──────── DATASET CONTENT

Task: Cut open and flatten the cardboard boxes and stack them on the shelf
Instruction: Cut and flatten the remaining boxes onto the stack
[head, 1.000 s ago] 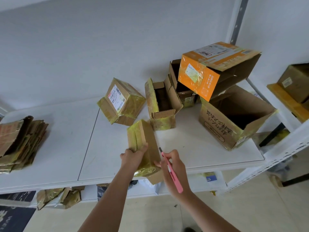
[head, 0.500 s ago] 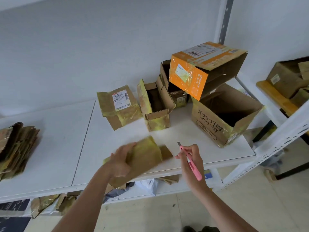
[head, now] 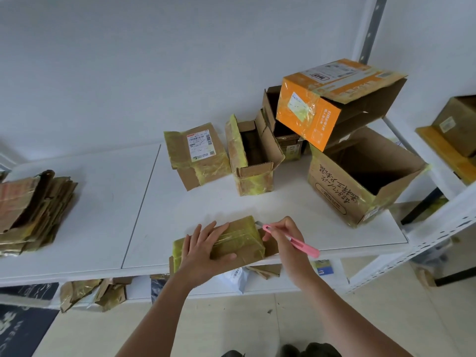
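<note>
A small taped cardboard box (head: 242,238) lies flat at the front edge of the white shelf (head: 108,202). My left hand (head: 206,249) presses on its top with spread fingers. My right hand (head: 282,237) grips a pink box cutter (head: 293,239), its blade tip at the box's right end. A stack of flattened cardboard (head: 31,212) sits at the shelf's left. Behind stand a labelled taped box (head: 198,154), an open small box (head: 253,157), a large open brown box (head: 360,176) and an orange box (head: 332,101) on top.
A white wall backs the shelf. A metal upright (head: 371,27) rises at the right, and a second rack (head: 448,150) with boxes stands beyond it. Cardboard scraps (head: 95,292) lie on the lower shelf. Tiled floor is below.
My left hand has laid the small box down flat at the shelf's front edge and now presses on it. My right hand brought the cutter's tip to the box's right end.
</note>
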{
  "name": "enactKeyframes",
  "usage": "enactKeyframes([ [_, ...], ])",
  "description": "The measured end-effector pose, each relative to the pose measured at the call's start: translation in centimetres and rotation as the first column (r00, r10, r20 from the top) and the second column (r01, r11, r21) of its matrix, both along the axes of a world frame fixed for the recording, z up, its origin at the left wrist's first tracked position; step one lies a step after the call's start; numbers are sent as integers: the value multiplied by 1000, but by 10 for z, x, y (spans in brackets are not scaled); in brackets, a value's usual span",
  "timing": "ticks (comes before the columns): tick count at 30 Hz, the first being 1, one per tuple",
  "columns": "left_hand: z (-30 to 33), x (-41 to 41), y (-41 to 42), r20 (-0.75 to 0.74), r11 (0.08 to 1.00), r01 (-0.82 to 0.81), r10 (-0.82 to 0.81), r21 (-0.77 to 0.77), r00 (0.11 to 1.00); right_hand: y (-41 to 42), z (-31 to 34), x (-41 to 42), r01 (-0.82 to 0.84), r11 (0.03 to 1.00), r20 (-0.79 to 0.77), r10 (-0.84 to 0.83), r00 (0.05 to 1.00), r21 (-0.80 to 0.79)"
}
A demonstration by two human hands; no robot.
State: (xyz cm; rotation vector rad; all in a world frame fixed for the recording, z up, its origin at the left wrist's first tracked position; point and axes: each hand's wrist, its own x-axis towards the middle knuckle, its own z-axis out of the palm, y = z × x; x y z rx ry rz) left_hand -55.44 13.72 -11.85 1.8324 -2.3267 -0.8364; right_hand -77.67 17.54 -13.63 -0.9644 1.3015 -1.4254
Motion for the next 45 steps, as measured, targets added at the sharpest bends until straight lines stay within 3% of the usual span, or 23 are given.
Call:
enactKeyframes([
  [8, 1, -1, -2, 21, 1000, -6, 6, 7, 1000, -8, 11, -9, -162, 987, -228, 161, 960, 17],
  [15, -3, -1, -1, 37, 1000, 1, 1, -31, 999, 29, 11, -29, -248, 968, -183, 250, 951, 33],
  [24, -1, -2, -1, -4, 999, -28, 28, -24, 1000, 2, 14, -12, -214, 975, -170, 222, 960, 62],
  [37, -3, -4, -6, 13, 999, -50, 50, -7, 999, 4, 12, -17, -247, 967, -297, 252, 921, 55],
  [45, 0, -1, -7, 26, 1000, 8, -9, 27, 1000, 32, 2, -23, -278, 960, -493, 224, 841, -37],
])
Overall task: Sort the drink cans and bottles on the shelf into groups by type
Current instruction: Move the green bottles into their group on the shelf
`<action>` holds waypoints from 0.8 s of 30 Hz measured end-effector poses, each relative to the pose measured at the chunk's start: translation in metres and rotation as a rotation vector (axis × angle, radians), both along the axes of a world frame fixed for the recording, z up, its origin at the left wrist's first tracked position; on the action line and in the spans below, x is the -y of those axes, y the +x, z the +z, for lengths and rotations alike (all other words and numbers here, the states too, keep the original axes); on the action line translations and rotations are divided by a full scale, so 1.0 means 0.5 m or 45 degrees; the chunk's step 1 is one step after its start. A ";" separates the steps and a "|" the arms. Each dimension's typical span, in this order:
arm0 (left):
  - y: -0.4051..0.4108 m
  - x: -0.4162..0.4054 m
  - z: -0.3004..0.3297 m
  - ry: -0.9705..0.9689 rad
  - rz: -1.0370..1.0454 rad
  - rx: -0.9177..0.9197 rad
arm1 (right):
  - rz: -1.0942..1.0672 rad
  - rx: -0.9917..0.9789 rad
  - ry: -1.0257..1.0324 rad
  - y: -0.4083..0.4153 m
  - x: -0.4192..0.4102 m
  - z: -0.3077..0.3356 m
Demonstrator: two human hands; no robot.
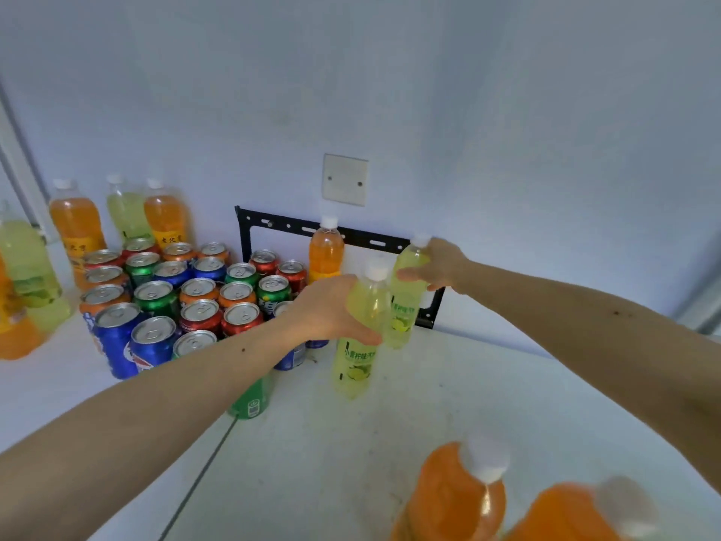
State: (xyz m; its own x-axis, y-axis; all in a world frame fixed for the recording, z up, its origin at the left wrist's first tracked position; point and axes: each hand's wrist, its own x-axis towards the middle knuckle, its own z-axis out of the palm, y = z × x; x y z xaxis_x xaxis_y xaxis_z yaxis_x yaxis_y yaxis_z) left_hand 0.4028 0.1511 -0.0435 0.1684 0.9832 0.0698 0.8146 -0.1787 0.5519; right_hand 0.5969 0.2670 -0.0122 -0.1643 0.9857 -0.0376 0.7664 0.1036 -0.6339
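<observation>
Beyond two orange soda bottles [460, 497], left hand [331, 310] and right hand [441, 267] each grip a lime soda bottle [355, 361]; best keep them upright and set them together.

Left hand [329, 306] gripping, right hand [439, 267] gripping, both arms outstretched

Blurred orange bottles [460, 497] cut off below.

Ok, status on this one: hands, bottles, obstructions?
Left hand grips near lime bottle. Right hand grips far lime bottle. Can cluster crowds left.
</observation>
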 end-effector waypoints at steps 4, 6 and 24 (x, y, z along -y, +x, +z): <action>0.056 -0.015 0.023 0.013 -0.120 0.044 | -0.155 -0.016 0.015 0.139 0.069 0.041; 0.100 -0.021 0.032 0.020 -0.203 0.049 | -0.233 -0.009 0.030 0.212 0.116 0.062; 0.620 0.000 0.041 -0.092 -0.665 0.077 | -0.528 0.064 -0.098 0.669 0.367 0.067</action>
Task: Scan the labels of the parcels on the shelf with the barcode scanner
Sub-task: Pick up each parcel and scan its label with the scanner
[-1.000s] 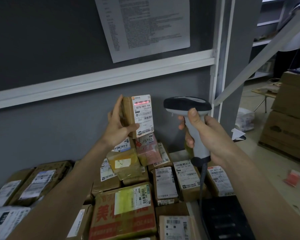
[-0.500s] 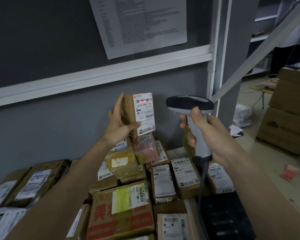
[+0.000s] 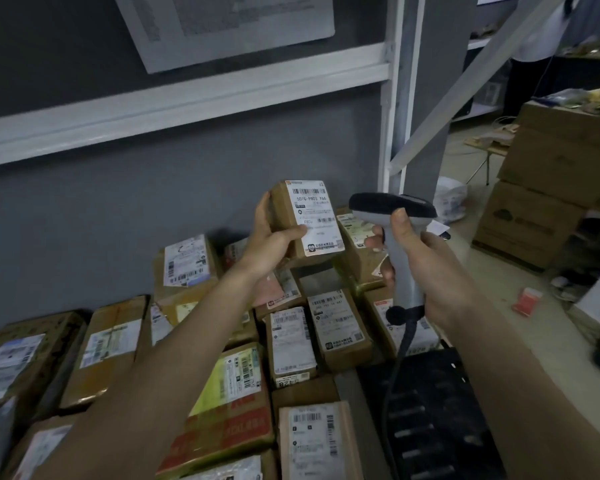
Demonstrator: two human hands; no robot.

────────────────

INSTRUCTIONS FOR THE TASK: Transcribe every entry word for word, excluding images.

ANSWER BELOW:
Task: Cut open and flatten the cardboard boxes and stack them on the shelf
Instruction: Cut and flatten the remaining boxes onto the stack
[head, 1.000 s ago] 
[head, 0.500 s ago] 
[head, now] 
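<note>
A small taped cardboard box (head: 242,238) lies flat at the front edge of the white shelf (head: 108,202). My left hand (head: 206,249) presses on its top with spread fingers. My right hand (head: 282,237) grips a pink box cutter (head: 293,239), its blade tip at the box's right end. A stack of flattened cardboard (head: 31,212) sits at the shelf's left. Behind stand a labelled taped box (head: 198,154), an open small box (head: 253,157), a large open brown box (head: 360,176) and an orange box (head: 332,101) on top.
A white wall backs the shelf. A metal upright (head: 371,27) rises at the right, and a second rack (head: 448,150) with boxes stands beyond it. Cardboard scraps (head: 95,292) lie on the lower shelf. Tiled floor is below.
My left hand has laid the small box down flat at the shelf's front edge and now presses on it. My right hand brought the cutter's tip to the box's right end.
</note>
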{
  "name": "enactKeyframes",
  "usage": "enactKeyframes([ [_, ...], ])",
  "description": "The measured end-effector pose, each relative to the pose measured at the call's start: translation in centimetres and rotation as the first column (r00, r10, r20 from the top) and the second column (r01, r11, r21) of its matrix, both along the axes of a world frame fixed for the recording, z up, its origin at the left wrist's first tracked position; step one lies a step after the call's start; numbers are sent as integers: the value multiplied by 1000, but by 10 for z, x, y (spans in brackets are not scaled); in brackets, a value's usual span",
  "timing": "ticks (comes before the columns): tick count at 30 Hz, the first being 1, one per tuple",
  "columns": "left_hand: z (-30 to 33), x (-41 to 41), y (-41 to 42), r20 (-0.75 to 0.74), r11 (0.08 to 1.00), r01 (-0.82 to 0.81), r10 (-0.82 to 0.81), r21 (-0.77 to 0.77), r00 (0.11 to 1.00); right_hand: y (-41 to 42), z (-31 to 34), x (-41 to 42), r01 (-0.82 to 0.84), r11 (0.03 to 1.00), r20 (-0.79 to 0.77), r10 (-0.84 to 0.83), r00 (0.05 to 1.00), r21 (-0.80 to 0.79)"
}
A demonstration by two human hands; no robot.
State: (xyz cm; rotation vector rad; all in a world frame fixed for the recording, z up, its origin at the left wrist's first tracked position; point and axes: each hand's wrist, its own x-axis towards the middle knuckle, its own z-axis out of the palm, y = z × x; x y z rx ry rz) left_hand -55.44 13.72 -11.85 1.8324 -2.3267 -0.8364; right_hand -77.67 17.54 -13.63 -0.9644 1.3015 -1.4254
Motion for the next 45 steps, as measured, targets added at the sharpest bends until straight lines stay within 3% of the usual span, or 23 are given.
Call:
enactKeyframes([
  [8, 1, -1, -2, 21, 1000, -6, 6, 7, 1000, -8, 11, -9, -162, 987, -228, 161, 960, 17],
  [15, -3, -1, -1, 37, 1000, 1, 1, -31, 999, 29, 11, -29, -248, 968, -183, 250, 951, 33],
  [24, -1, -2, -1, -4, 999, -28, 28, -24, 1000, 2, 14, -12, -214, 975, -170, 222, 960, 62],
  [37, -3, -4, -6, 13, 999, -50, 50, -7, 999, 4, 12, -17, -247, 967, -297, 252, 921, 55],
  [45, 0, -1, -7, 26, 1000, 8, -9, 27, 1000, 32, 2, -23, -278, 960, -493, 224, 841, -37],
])
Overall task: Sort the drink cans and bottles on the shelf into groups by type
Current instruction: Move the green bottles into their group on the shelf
`<action>` holds waypoints from 0.8 s of 30 Hz measured end-effector poses, each relative to the pose measured at the chunk's start: translation in metres and rotation as a rotation vector (axis × angle, radians), both along the axes of a world frame fixed for the recording, z up, its origin at the left wrist's first tracked position; on the action line and in the spans below, x is the -y of those axes, y the +x, z the +z, for lengths and rotations alike (all other words and numbers here, the states too, keep the original axes); on the action line translations and rotations are divided by a full scale, so 1.0 means 0.5 m or 45 degrees; the chunk's step 1 is one step after its start. A ";" separates the steps and a "|" the arms. Each dimension's typical span, in this order:
arm0 (left):
  - y: -0.4051..0.4108 m
  - x: -0.4162..0.4054 m
  - z: -0.3004..0.3297 m
  - ry: -0.9705..0.9689 rad
  - rz: -1.0370..1.0454 rad
  - rx: -0.9177..0.9197 rad
arm1 (right):
  - rz: -1.0942..1.0672 rad
  - rx: -0.9917..0.9789 rad
  - ry: -1.0257..1.0324 rad
  - y: -0.4083..0.4153 m
  - x: -0.4192..0.4102 m
  - z: -0.3077..0.3356 m
Demonstrator: two human hands; no robot.
State: (xyz m; its own x-axis, y-axis; all in a world frame fixed for the recording, z up, its origin at the left wrist's first tracked position; point and axes: each hand's wrist, its own x-axis towards the middle knuckle, its own z-axis out of the palm, y = z × x; x y z xaxis_x xaxis_y xaxis_z yaxis_x yaxis_y yaxis_z) left_hand 0.4028 0.1511 -0.0435 0.1684 0.9832 0.0698 0.8146 -0.1787 0.5519; right_hand 0.5969 0.2670 -0.0122 -0.1643 0.9857 -0.0376 0.7664 0.1036 -0.6339
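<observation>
Beyond two orange soda bottles [460, 497], left hand [331, 310] and right hand [441, 267] each grip a lime soda bottle [355, 361]; best keep them upright and set them together.

Left hand [329, 306] gripping, right hand [439, 267] gripping, both arms outstretched

Blurred orange bottles [460, 497] cut off below.

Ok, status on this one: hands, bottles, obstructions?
Left hand grips near lime bottle. Right hand grips far lime bottle. Can cluster crowds left.
</observation>
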 end-effector waypoints at steps 4, 6 and 24 (x, y, z along -y, +x, +z): <action>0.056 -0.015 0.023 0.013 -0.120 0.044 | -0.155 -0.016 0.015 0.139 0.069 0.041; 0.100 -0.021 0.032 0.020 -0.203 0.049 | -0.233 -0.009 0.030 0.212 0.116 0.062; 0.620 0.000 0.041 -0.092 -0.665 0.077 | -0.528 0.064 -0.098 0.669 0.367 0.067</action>
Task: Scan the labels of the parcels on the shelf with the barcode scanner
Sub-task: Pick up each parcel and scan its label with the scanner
[-1.000s] 
[-0.500s] 
[+0.000s] 
Demonstrator: two human hands; no robot.

There is nothing more to the exercise.